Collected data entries
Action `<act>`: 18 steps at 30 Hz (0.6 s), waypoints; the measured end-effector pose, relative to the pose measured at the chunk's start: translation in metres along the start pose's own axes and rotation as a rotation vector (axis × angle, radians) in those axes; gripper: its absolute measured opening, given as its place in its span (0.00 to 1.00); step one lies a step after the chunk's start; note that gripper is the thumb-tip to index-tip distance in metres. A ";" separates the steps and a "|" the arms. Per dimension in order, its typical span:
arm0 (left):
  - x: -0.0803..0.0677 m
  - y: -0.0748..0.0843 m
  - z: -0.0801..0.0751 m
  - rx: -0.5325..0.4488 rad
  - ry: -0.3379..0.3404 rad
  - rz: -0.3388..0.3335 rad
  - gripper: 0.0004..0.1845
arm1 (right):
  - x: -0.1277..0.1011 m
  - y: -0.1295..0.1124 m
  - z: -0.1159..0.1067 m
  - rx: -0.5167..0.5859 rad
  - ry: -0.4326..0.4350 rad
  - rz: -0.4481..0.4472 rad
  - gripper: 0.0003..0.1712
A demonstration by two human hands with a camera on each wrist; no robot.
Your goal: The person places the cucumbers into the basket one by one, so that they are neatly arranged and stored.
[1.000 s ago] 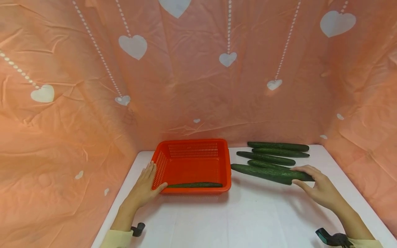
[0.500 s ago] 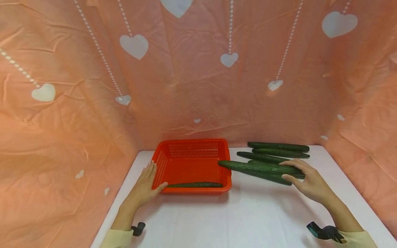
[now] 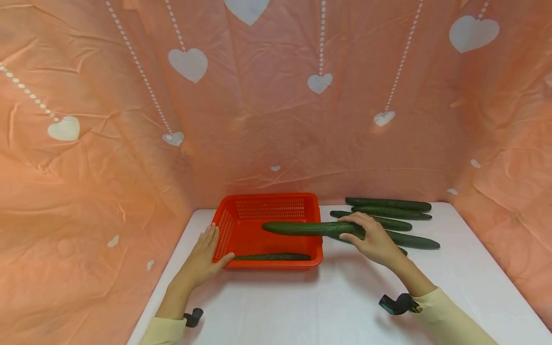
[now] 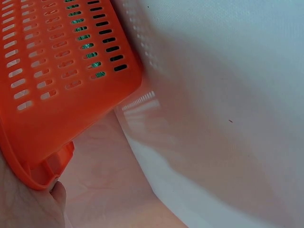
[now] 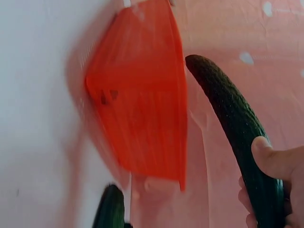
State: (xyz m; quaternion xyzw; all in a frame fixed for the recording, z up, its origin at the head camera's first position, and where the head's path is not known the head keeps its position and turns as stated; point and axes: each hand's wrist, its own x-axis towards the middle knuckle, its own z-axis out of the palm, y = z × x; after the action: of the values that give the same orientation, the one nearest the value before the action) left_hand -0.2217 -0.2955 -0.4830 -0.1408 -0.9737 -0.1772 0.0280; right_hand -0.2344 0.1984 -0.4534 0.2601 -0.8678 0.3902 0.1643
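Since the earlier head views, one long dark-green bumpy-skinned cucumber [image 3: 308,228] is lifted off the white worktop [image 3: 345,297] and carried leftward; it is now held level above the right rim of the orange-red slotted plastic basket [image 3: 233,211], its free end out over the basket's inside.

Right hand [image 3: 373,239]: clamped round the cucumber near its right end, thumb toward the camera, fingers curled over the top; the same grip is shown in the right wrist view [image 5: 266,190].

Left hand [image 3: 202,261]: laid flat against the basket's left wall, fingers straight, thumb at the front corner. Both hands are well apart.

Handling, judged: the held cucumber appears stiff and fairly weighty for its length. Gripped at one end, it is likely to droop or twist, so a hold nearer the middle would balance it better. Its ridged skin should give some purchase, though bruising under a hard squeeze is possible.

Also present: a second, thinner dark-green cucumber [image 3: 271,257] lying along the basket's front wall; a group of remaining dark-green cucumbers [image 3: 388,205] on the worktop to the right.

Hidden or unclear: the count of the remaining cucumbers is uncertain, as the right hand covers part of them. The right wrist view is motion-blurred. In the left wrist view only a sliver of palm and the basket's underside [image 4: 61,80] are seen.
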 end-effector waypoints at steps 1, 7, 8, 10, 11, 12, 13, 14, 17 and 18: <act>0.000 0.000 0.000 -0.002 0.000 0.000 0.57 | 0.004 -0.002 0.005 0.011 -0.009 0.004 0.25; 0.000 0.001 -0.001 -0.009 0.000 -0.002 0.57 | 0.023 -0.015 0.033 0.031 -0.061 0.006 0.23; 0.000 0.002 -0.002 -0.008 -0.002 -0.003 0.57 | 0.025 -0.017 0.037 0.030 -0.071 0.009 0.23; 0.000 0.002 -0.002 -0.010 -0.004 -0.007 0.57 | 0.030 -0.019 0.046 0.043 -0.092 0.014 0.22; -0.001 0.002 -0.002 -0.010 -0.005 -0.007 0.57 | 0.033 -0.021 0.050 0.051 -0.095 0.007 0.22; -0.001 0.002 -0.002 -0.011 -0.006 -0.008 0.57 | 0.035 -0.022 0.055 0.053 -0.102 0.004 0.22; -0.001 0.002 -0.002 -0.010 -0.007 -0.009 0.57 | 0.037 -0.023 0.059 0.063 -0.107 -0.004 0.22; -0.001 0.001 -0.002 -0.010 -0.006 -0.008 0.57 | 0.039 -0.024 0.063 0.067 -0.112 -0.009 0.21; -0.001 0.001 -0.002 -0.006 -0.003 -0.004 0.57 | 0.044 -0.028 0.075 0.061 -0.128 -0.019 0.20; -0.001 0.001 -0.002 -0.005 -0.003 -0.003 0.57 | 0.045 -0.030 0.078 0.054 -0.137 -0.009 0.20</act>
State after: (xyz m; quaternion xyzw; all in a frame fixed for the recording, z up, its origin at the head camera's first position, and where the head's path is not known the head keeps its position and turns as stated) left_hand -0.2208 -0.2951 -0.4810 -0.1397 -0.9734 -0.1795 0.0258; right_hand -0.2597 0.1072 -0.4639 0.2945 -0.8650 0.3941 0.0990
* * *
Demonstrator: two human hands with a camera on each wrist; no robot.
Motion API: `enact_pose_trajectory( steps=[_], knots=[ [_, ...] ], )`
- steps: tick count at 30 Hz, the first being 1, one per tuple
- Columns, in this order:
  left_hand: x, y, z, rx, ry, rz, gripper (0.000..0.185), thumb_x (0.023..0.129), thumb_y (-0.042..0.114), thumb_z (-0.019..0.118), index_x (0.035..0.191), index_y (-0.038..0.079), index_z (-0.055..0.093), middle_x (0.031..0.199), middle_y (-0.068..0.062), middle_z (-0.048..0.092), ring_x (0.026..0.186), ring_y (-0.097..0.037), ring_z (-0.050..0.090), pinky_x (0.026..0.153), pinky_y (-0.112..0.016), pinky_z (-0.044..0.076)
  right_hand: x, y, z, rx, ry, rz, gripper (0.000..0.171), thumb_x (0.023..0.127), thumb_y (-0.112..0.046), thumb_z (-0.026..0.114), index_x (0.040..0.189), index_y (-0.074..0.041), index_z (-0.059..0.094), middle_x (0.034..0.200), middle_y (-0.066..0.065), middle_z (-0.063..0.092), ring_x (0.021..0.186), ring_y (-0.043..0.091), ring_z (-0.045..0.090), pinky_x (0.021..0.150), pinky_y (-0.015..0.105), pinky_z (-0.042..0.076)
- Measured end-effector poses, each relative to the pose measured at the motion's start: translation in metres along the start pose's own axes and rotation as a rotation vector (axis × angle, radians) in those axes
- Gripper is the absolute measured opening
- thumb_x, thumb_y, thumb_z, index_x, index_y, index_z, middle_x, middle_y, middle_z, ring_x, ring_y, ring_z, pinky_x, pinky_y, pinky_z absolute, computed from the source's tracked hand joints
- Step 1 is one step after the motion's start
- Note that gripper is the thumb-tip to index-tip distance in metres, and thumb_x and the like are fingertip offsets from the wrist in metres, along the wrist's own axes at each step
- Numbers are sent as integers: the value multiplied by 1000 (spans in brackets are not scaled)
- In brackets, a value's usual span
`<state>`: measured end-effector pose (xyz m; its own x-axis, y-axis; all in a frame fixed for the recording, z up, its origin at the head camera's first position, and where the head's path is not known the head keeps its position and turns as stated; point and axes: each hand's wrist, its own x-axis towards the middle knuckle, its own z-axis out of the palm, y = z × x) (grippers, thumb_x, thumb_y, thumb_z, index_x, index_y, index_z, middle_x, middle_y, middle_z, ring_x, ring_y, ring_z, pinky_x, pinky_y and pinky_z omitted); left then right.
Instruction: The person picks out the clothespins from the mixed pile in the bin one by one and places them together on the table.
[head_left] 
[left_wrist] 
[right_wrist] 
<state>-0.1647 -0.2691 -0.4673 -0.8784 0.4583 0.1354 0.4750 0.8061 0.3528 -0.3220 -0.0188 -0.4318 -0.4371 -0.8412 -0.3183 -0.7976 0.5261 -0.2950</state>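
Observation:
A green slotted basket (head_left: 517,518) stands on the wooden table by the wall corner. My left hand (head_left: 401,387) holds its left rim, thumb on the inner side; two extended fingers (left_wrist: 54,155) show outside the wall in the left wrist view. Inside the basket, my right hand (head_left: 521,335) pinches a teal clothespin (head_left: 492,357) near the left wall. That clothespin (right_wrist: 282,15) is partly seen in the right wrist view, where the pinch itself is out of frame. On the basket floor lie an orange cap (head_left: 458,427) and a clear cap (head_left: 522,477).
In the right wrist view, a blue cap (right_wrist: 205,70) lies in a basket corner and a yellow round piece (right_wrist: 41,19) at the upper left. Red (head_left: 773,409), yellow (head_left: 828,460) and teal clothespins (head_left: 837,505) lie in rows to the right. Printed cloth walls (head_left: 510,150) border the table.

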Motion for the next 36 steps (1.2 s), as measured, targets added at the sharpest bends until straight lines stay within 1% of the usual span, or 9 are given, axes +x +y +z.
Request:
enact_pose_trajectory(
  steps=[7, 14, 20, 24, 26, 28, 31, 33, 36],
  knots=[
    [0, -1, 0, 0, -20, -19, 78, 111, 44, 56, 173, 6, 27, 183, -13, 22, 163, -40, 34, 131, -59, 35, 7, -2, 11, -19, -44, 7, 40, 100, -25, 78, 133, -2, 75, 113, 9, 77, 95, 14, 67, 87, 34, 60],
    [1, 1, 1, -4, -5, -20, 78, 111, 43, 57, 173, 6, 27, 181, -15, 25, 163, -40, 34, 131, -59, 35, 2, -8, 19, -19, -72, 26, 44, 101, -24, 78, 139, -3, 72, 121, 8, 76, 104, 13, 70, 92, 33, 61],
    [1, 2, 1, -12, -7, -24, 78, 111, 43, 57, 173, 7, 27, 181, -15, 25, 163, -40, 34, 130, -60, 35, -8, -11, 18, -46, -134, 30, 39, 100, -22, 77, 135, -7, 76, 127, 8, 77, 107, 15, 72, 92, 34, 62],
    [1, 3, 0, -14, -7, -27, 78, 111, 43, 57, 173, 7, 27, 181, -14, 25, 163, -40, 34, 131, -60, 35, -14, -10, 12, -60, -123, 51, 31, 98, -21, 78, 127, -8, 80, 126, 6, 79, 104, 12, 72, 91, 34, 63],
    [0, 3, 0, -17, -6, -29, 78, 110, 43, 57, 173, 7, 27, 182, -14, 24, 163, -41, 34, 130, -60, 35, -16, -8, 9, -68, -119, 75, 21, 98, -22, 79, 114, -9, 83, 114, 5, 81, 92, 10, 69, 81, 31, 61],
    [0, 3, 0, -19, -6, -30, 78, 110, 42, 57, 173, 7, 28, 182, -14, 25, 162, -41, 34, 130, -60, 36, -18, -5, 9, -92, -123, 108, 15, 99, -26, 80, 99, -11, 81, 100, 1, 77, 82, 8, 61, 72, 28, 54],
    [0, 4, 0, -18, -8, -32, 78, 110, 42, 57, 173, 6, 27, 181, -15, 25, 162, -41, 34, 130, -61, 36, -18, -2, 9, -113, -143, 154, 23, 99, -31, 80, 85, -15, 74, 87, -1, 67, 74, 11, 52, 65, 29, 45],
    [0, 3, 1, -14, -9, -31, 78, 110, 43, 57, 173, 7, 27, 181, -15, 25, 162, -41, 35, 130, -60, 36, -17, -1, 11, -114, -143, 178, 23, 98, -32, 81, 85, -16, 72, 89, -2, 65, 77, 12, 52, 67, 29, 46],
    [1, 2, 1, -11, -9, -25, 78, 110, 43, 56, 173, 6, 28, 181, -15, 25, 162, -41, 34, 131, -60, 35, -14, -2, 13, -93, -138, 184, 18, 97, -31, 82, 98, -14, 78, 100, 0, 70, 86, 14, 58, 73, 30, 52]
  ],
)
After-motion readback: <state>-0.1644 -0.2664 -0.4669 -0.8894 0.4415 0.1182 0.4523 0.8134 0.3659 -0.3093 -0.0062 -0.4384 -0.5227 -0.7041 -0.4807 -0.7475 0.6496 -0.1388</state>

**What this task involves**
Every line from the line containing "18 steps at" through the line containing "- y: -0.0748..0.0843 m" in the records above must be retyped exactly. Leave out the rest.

**Answer to this exercise**
Action `<act>`: 18 steps at 30 Hz (0.6 s), waypoints; the measured end-effector pose, relative to the pose measured at the chunk's start: translation in metres along the start pose's own axes and rotation as a rotation vector (axis × angle, radians) in those axes; gripper: its absolute measured opening, given as its place in its span (0.00 to 1.00); step one lies a step after the chunk's start; note that gripper is the thumb-tip to index-tip distance in metres. A ";" separates the steps and a "|" the arms. Per dimension in order, its typical span:
arm0 (left):
  - x: -0.0803..0.0677 m
  - y: -0.0748..0.0843 m

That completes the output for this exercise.